What is expected ->
Restate the listing below with no word altered.

Supplied information ->
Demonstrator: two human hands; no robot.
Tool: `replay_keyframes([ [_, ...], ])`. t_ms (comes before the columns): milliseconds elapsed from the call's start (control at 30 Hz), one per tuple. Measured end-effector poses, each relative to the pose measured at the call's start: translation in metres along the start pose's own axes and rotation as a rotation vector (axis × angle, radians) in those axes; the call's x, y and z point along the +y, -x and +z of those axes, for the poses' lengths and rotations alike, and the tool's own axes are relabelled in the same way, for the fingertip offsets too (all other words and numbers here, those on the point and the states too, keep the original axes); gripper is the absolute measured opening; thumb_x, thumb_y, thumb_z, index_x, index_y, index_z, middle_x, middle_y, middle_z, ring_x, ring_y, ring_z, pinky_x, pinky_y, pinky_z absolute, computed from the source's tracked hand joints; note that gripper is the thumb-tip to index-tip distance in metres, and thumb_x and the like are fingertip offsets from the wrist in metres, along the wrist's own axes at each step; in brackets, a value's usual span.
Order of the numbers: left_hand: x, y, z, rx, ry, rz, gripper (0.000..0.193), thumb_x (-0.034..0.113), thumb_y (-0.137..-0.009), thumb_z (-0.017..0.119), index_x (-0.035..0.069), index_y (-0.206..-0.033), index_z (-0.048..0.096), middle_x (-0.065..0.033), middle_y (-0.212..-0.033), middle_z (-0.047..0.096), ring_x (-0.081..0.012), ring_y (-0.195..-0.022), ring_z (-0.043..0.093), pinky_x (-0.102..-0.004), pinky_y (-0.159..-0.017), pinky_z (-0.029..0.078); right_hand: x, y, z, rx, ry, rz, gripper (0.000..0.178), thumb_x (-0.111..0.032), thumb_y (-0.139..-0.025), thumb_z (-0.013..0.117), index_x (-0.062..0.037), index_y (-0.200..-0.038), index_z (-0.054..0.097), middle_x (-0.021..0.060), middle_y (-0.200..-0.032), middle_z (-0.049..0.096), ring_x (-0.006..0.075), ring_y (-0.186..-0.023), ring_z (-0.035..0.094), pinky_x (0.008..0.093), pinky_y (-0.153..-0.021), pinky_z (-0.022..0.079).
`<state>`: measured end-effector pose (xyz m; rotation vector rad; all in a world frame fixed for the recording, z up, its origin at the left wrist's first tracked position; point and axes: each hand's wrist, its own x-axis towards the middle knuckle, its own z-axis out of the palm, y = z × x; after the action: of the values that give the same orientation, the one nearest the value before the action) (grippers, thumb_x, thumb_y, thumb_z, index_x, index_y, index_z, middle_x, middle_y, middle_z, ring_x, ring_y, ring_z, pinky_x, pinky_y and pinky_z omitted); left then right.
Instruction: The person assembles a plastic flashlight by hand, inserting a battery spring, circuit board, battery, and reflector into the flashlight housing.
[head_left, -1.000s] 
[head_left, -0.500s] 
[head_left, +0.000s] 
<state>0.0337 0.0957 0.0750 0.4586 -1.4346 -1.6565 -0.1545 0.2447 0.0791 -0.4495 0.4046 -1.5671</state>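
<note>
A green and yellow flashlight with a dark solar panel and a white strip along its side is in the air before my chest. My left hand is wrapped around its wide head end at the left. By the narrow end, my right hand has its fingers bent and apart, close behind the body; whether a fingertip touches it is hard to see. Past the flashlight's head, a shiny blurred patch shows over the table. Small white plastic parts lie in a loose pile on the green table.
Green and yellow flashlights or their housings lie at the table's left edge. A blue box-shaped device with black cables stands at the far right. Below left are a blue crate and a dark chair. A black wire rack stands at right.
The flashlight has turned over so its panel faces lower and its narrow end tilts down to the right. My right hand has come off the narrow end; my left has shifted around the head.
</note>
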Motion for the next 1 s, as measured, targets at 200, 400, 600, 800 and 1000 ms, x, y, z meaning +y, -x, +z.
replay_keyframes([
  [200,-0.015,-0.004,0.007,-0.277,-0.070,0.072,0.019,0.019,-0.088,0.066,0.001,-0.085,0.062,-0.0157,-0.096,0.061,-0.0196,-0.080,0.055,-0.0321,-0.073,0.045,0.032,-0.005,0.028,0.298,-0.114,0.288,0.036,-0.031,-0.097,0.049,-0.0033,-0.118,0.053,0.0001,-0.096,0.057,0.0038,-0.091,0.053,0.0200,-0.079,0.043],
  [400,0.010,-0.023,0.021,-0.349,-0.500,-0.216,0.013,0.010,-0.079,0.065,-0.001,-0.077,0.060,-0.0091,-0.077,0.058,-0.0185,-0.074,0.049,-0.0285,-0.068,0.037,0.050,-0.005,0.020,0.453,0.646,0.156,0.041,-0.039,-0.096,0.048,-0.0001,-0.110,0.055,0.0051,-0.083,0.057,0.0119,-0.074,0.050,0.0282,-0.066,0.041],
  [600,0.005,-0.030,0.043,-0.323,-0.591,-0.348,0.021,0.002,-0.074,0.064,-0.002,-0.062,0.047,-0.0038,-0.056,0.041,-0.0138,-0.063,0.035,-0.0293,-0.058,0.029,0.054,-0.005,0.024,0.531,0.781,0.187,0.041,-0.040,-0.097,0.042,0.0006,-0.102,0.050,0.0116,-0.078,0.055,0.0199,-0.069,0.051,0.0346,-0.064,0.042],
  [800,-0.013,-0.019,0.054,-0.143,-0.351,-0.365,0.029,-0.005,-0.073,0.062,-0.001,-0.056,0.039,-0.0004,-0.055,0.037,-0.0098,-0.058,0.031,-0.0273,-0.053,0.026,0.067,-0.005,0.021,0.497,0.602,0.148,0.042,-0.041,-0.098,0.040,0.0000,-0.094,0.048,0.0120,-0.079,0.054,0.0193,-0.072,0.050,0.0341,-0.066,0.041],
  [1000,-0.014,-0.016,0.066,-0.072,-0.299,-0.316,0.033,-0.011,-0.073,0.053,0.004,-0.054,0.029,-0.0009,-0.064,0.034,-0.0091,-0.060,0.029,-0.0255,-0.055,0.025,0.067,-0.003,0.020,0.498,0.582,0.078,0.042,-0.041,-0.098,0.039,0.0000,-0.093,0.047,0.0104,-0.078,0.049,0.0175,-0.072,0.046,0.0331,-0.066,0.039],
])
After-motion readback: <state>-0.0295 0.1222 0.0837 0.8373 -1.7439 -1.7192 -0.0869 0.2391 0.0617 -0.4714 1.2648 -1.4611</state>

Solution to this problem ->
Demonstrator: two human hands; no robot.
Tool: `replay_keyframes([ [_, ...], ])`. t_ms (comes before the columns): milliseconds elapsed from the call's start (control at 30 Hz), one per tuple. Measured end-effector poses, each relative to the pose measured at the call's start: translation in metres along the start pose's own axes and rotation as a rotation vector (axis × angle, radians) in those axes; the call's x, y and z point along the +y, -x and +z of those axes, for the poses' lengths and rotations alike, and the tool's own axes are relabelled in the same way, for the fingertip offsets too (all other words and numbers here, those on the point and the states too, keep the original axes); gripper is the absolute measured opening; thumb_x, thumb_y, thumb_z, index_x, index_y, index_z, middle_x, middle_y, middle_z, ring_x, ring_y, ring_z, pinky_x, pinky_y, pinky_z absolute, computed from the source's tracked hand joints; note that gripper is the thumb-tip to index-tip distance in metres, and thumb_x and the like are fingertip offsets from the wrist in metres, along the wrist's own axes at each step; in brackets, a value's usual span.
Order of the numbers: left_hand: x, y, z, rx, ry, rz, gripper (0.000..0.193), thumb_x (-0.034..0.113), thumb_y (-0.137..-0.009), thumb_z (-0.017..0.119), index_x (-0.035..0.069), index_y (-0.206..-0.033), index_z (-0.048..0.096), middle_x (-0.065..0.033), middle_y (-0.212..-0.033), middle_z (-0.047..0.096), ring_x (-0.081..0.012), ring_y (-0.195..-0.022), ring_z (-0.043..0.093), pinky_x (-0.102..-0.004), pinky_y (-0.159..-0.017), pinky_z (-0.029..0.078); right_hand: x, y, z, rx, ry, rz, gripper (0.000..0.178), thumb_x (-0.111..0.032), thumb_y (-0.139..-0.025), thumb_z (-0.013..0.117), index_x (-0.062..0.037), index_y (-0.200..-0.038), index_z (-0.054..0.097), middle_x (-0.021..0.060), middle_y (-0.200..-0.032), middle_z (-0.049..0.096), ring_x (-0.006..0.075), ring_y (-0.186..-0.023), ring_z (-0.035..0.094), pinky_x (0.008..0.093), pinky_y (-0.153..-0.021), pinky_z (-0.022..0.079).
`<state>`: measured end-effector pose (xyz m; rotation vector rad; all in a world frame fixed for the recording, z up, its origin at the left wrist's first tracked position; point and axes: each hand's wrist, its own x-axis towards the middle knuckle, its own z-axis out of the palm, y = z × x; after the action: of the values that give the same orientation, the one nearest the value before the action) (grippers, thumb_x, thumb_y, thumb_z, index_x, index_y, index_z, middle_x, middle_y, middle_z, ring_x, ring_y, ring_z, pinky_x, pinky_y and pinky_z omitted); left then right.
Instruction: The person assembles a plastic flashlight by hand, inserting a battery spring, circuit board, battery, and reflector into the flashlight housing.
[head_left, -1.000s] 
[head_left, -0.500s] 
[head_left, +0.000s] 
<state>0.0337 0.0957 0.0750 0.4586 -1.4346 -1.6565 -0.1545 0.2447 0.0791 -0.4495 0.4046 -1.5671</state>
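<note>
A green and yellow flashlight with a dark solar panel and a white strip along its side is in the air before my chest. My left hand is wrapped around its wide head end at the left. By the narrow end, my right hand has its fingers bent and apart, close behind the body; whether a fingertip touches it is hard to see. Past the flashlight's head, a shiny blurred patch shows over the table. Small white plastic parts lie in a loose pile on the green table.
Green and yellow flashlights or their housings lie at the table's left edge. A blue box-shaped device with black cables stands at the far right. Below left are a blue crate and a dark chair. A black wire rack stands at right.
The flashlight has turned over so its panel faces lower and its narrow end tilts down to the right. My right hand has come off the narrow end; my left has shifted around the head.
</note>
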Motion for the next 1 s, as measured, targets at 200, 400, 600, 800 and 1000 ms, x, y, z meaning +y, -x, +z.
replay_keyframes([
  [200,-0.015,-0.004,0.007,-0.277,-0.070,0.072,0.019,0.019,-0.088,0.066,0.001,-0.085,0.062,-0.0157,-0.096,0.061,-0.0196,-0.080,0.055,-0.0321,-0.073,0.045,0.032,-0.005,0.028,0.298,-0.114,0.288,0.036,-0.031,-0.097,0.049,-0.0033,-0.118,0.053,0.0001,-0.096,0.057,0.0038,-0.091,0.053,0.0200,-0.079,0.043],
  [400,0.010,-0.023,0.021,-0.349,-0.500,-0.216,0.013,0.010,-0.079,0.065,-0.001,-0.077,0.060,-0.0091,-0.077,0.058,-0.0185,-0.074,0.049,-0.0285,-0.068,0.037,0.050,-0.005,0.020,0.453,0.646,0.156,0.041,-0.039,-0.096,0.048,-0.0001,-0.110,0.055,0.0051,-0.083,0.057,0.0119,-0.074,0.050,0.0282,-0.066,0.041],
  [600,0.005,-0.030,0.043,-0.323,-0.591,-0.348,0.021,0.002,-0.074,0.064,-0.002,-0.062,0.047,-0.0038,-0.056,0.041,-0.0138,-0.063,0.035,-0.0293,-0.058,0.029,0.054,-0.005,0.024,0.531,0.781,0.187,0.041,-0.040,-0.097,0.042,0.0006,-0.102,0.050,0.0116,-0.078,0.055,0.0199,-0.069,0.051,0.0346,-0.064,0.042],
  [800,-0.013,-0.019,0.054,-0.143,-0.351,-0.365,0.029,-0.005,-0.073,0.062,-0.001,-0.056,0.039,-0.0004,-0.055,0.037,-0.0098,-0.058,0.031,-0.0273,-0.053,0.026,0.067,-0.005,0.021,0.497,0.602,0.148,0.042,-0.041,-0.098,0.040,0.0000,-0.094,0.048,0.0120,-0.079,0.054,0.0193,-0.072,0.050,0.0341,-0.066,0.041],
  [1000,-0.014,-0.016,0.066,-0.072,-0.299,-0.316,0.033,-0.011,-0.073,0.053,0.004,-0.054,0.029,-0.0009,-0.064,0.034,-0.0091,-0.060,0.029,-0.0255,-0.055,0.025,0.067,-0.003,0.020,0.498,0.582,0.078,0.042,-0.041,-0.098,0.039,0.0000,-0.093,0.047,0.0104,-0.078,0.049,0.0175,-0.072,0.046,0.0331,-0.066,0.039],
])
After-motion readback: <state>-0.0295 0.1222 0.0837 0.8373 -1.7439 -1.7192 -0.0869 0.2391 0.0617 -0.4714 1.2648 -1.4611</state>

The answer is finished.